Júlio Vetusto trabalhou por seis anos em sociedade de economia mista federal, após aprovação em concurso público promovido pela entidade. Não satisfeito com tal posição, pediu dispensa após ter sido aprovado em concurso para cargo público efetivo do Ministério da Saúde, nele sendo nomeado e empossado. Foi, todavia, reprovado ao fim do estágio probatório. Em relação à posição anteriormente ocupada na sociedade de economia mista, Júlio
- A)faz jus à recondução.
Errada, porque recondução é instituto do regime estatutário e não se aplica para reingresso automático em emprego celetista de sociedade de economia mista.
- B)faz jus à reintegração.
Errada, porque reintegração pressupõe a invalidação da demissão do próprio servidor, o que não aconteceu no caso.
- C)faz jus à reversão.
Errada, porque reversão é retorno de aposentado ao serviço e não tem relação com reprovação em estágio probatório.
- D)faz jus ao aproveitamento.
Errada, porque aproveitamento é o retorno de servidor em disponibilidade, hipótese que também não existe aqui.
- E)não faz jus a qualquer provimento derivado.

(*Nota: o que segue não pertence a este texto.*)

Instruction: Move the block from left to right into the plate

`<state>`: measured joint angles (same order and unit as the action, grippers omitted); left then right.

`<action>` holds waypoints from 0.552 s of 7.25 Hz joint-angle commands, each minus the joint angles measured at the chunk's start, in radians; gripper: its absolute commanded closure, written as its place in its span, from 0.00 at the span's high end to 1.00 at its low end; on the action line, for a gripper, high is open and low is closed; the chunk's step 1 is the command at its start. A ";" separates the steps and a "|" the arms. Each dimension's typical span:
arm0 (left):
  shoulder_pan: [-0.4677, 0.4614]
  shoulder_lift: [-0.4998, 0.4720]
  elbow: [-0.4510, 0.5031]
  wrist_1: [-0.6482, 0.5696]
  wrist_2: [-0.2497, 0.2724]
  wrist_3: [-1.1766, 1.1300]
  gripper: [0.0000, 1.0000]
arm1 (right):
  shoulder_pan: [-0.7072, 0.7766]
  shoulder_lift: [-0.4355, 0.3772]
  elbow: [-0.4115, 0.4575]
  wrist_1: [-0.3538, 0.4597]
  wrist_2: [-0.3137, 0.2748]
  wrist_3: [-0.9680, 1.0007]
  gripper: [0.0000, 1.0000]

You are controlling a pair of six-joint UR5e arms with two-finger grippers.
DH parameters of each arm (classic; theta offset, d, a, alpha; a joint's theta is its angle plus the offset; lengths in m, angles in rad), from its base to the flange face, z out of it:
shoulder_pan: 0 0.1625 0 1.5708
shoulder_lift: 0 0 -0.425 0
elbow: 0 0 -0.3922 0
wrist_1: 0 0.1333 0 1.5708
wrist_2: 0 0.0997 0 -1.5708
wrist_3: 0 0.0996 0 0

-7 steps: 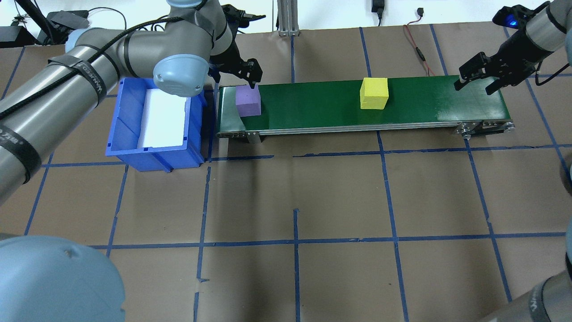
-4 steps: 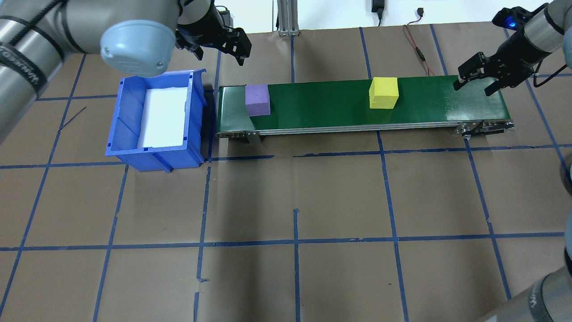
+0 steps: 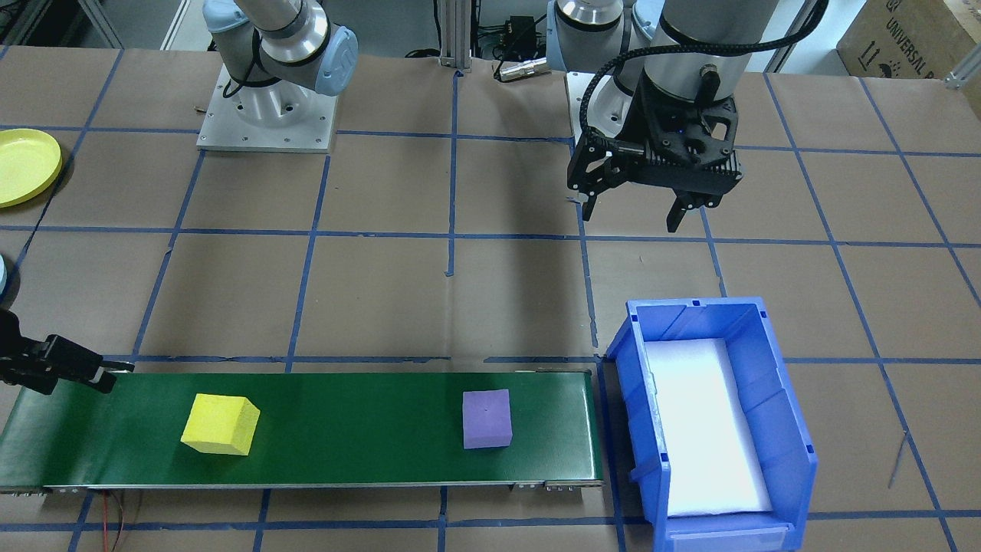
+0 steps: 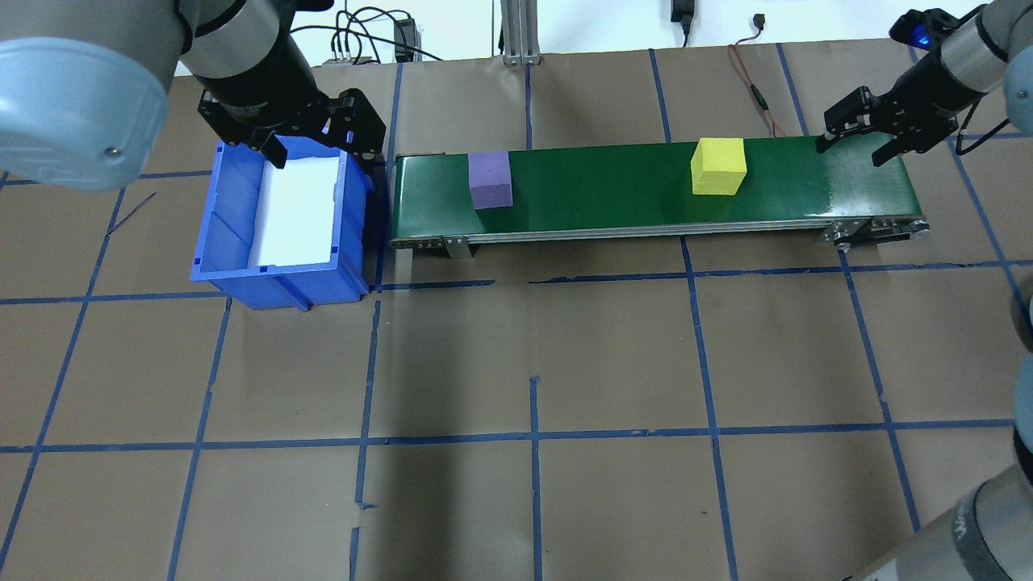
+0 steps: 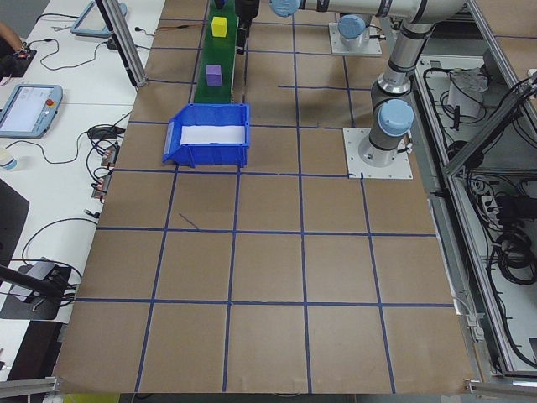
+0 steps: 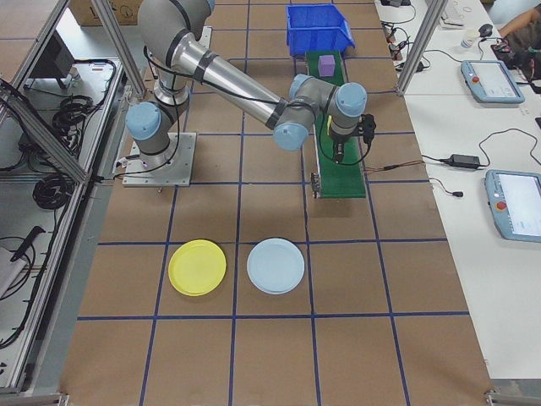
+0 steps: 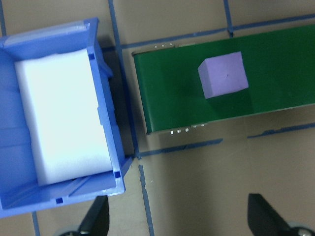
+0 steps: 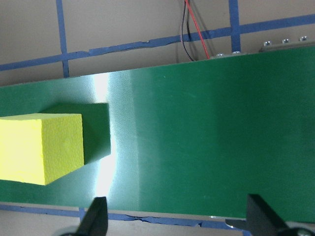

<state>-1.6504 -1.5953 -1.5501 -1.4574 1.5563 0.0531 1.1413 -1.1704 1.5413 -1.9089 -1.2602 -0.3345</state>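
purple block [image 7: 222,75] on green conveyor belt [image 7: 275,78], blue bin [image 7: 106,118] with white foam [image 7: 61,115] beside

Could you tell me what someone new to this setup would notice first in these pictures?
Probably the green conveyor belt carrying a purple block near its left end and a yellow block further right. Next, the blue bin with a white pad, under the open left gripper.
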 commanded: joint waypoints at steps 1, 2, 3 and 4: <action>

Certa, porque a posição anterior era emprego público em sociedade de economia mista, regido pela CLT, sem direito automático a provimento derivado no regime estatutário.
Gabarito: E
Aqui mora uma pegadinha clássica: nem todo mundo que passa em concurso vira servidor estatutário. Júlio trabalhou em sociedade de economia mista federal, e esse vínculo é de emprego público, regido pela CLT, não pelo regime estatutário da Lei 8.112/1990. Por isso, os institutos como recondução, reintegração, reversão e aproveitamento, que são típicos do regime jurídico dos servidores federais, não se aplicam automaticamente a ele nessa relação anterior. Quando Júlio pediu dispensa e assumiu cargo efetivo no Ministério da Saúde, ele entrou em um vínculo estatutário. Ao ser reprovado no estágio probatório, ele simplesmente perde o cargo atual, mas isso não “ressuscita” o antigo emprego na sociedade de economia mista como se houvesse um provimento derivado garantido por lei. Para haver retorno ao emprego anterior, seria preciso base legal específica e situação compatível, o que não existe aqui. A Lei 8.112/1990 trata de recondução no art. 29, mas esse mecanismo é próprio do servidor estatutário ocupante de cargo efetivo. A doutrina e a jurisprudência do STF e do STJ são firmes em separar cargo público estatutário de emprego público celetista: são regimes diferentes, com efeitos diferentes. Resultado: ao ser reprovado no estágio probatório, Júlio não faz jus a qualquer provimento derivado em relação à posição que ocupava na sociedade de economia mista.